Moderne Staaten beruhen auf Gesetzen, nicht auf individuellen Wertevorstellungen. Dennoch braucht es verstärkte Präventionsmaßnahmen, dass diese kulturell motivierten Verbrechen nicht erst begangen werden. Vorstellbar wäre daher sehr wohl auch eine gewisse Vermittlung der österreichischen Rechtsgrundlagen, sollten diese noch nicht bekannt sein.

Grundsätzlich werden Wertekurse kaum schaden, ob dadurch allein eine gelungenere Integration gefördert wird und Konflikte vermieden werden, ist höchst zweifelhaft.

Deutsch ist ein Muss

Das beste Mittel zur Integration ist berufliche Perspektive. Der Deutscherwerb ist daher unumgänglich. Selbst mit sehr guten Englischkenntnissen und einer guten, im Ausland erworbenen Ausbildung wird man in einem Land wie Österreich, im Vergleich zu anderen europäischen Staaten, schlechte Karten haben. Zum einen dauert die Anerkennung von Abschlüssen bis heute viel zu lang. Dieses Verfahren soll jedoch nun beschleunigt werden.

Zum anderen hinkt das Deutschkursangebot der großen Nachfrage stark hinterher. Auch hier muss unbedingt Abhilfe geschaffen werden. Sollten die Bedingungen für das Erlernen der deutschen Sprache und die Betreuung eines „individuellen Integrationsplans“ durch das Arbeitsmarktservice, so wie es im Papier des Integrationsministeriums vorgesehen ist, geschaffen werden, kann man sicherlich auch über die eventuellen Kürzungen der Mindestsicherung bei „mangelnder Integrationsbemühung“ diskutieren. Wahrscheinlich wird es niemand darauf ankommen lassen.

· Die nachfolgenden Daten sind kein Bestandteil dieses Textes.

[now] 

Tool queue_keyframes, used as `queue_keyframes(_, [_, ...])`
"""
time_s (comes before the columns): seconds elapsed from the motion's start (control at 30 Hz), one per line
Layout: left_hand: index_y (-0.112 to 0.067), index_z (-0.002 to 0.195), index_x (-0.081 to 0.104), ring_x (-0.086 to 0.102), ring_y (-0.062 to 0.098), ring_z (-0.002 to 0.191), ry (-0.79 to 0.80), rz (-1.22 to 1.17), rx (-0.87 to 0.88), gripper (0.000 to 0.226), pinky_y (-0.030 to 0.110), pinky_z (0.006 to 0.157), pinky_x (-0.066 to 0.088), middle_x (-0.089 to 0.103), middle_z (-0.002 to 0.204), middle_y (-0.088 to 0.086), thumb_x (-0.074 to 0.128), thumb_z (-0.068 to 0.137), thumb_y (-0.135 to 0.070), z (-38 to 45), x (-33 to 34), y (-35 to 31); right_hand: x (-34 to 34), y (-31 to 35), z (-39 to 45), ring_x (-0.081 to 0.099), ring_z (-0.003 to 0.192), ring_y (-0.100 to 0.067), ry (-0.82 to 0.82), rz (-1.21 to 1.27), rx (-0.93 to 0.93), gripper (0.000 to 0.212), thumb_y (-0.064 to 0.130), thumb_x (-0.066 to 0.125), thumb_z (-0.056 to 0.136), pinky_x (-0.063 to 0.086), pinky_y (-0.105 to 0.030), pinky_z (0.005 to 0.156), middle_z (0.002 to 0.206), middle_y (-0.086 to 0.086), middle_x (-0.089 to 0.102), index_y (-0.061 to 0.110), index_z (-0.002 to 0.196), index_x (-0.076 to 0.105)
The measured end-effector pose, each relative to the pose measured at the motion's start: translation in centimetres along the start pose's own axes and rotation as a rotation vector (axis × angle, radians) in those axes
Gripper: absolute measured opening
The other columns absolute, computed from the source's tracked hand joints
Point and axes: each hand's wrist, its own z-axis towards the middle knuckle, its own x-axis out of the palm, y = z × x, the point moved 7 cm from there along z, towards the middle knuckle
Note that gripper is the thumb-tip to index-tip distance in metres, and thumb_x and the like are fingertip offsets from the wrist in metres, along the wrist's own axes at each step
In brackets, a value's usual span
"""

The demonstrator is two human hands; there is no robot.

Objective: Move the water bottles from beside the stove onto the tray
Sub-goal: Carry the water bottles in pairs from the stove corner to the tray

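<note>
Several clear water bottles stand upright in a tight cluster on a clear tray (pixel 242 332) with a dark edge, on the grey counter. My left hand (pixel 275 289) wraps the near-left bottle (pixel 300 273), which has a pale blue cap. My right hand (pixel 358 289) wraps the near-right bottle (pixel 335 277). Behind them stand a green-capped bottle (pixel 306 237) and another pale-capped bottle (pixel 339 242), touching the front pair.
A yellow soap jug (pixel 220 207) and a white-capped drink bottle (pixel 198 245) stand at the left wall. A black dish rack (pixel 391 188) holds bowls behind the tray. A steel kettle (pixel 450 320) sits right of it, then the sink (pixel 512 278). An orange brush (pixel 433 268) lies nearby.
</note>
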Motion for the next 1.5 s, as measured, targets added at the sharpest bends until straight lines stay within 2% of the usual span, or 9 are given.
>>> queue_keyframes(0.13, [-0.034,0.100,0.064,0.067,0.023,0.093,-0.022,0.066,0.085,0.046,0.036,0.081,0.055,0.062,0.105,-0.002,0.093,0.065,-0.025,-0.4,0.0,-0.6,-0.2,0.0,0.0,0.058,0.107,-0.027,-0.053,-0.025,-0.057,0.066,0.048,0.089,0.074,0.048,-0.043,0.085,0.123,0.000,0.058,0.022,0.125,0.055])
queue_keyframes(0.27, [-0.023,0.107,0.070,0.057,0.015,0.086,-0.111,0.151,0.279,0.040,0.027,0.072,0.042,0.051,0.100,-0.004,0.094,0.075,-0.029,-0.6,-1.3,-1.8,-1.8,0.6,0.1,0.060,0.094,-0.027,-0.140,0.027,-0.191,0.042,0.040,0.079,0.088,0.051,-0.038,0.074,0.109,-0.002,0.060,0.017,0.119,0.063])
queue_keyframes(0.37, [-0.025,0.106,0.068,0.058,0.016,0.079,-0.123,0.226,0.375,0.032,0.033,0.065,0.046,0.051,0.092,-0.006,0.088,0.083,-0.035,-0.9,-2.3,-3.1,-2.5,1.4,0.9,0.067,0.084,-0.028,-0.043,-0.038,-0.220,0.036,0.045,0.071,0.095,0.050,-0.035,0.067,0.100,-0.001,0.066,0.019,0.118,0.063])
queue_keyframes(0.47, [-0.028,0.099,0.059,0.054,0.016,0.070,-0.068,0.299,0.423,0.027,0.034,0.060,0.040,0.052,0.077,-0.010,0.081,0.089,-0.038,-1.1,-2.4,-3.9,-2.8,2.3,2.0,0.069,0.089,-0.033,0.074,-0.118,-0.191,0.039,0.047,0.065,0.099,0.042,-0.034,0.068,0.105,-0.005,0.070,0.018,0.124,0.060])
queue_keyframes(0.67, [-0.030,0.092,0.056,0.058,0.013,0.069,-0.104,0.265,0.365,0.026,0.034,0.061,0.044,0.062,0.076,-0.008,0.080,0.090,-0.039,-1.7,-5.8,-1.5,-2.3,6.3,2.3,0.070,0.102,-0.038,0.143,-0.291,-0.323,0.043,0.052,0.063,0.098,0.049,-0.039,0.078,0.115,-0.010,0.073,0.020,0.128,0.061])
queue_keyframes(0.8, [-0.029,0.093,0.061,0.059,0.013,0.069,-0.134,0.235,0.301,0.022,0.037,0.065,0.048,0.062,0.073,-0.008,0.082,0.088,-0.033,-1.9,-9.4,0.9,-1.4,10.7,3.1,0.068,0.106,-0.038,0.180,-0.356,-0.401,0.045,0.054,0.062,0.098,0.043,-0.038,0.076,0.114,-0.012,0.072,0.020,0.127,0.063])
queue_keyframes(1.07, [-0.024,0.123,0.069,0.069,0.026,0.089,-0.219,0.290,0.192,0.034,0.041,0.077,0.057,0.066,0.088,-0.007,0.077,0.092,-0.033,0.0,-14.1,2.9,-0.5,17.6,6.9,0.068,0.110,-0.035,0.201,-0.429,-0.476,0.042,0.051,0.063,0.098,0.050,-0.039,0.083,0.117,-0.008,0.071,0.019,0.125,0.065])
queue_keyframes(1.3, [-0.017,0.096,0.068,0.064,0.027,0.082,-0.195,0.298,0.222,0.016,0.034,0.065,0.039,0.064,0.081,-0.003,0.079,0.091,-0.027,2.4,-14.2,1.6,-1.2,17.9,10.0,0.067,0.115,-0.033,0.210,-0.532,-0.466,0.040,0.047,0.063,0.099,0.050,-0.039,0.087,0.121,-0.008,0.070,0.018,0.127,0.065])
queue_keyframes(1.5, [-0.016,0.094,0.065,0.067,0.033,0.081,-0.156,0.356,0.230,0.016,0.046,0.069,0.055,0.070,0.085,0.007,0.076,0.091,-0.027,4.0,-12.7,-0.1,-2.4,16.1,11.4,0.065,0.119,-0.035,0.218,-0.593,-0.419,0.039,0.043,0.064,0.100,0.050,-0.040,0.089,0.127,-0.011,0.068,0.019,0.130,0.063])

Eine Bringschuld des Migranten oder Flüchtlings darf es jedoch nicht geben, denn Integration ist, wie so oft und gerne zitiert, keine „Einbahnstraße“. Zusammenfassend lässt sich sagen: Deutschkenntnisse müssen erworben werden und für eine gesellschaftliche Integration müssen die besten Rahmenbedingungen geschaffen werden. Das umfasst auch eine gesellschaftliche Sensibilisierung gegenüber antimuslimischem Rassismus und Fremdenhass. Flüchtlinge und Migranten brauchen kein „Reiseziel“, sie brauchen ein „Heimatg’fühl“.  Nur wer sich willkommen, verstanden und akzeptiert fühlt, wird auch einen angemessenen Beitrag zur eigenen Integration leisten.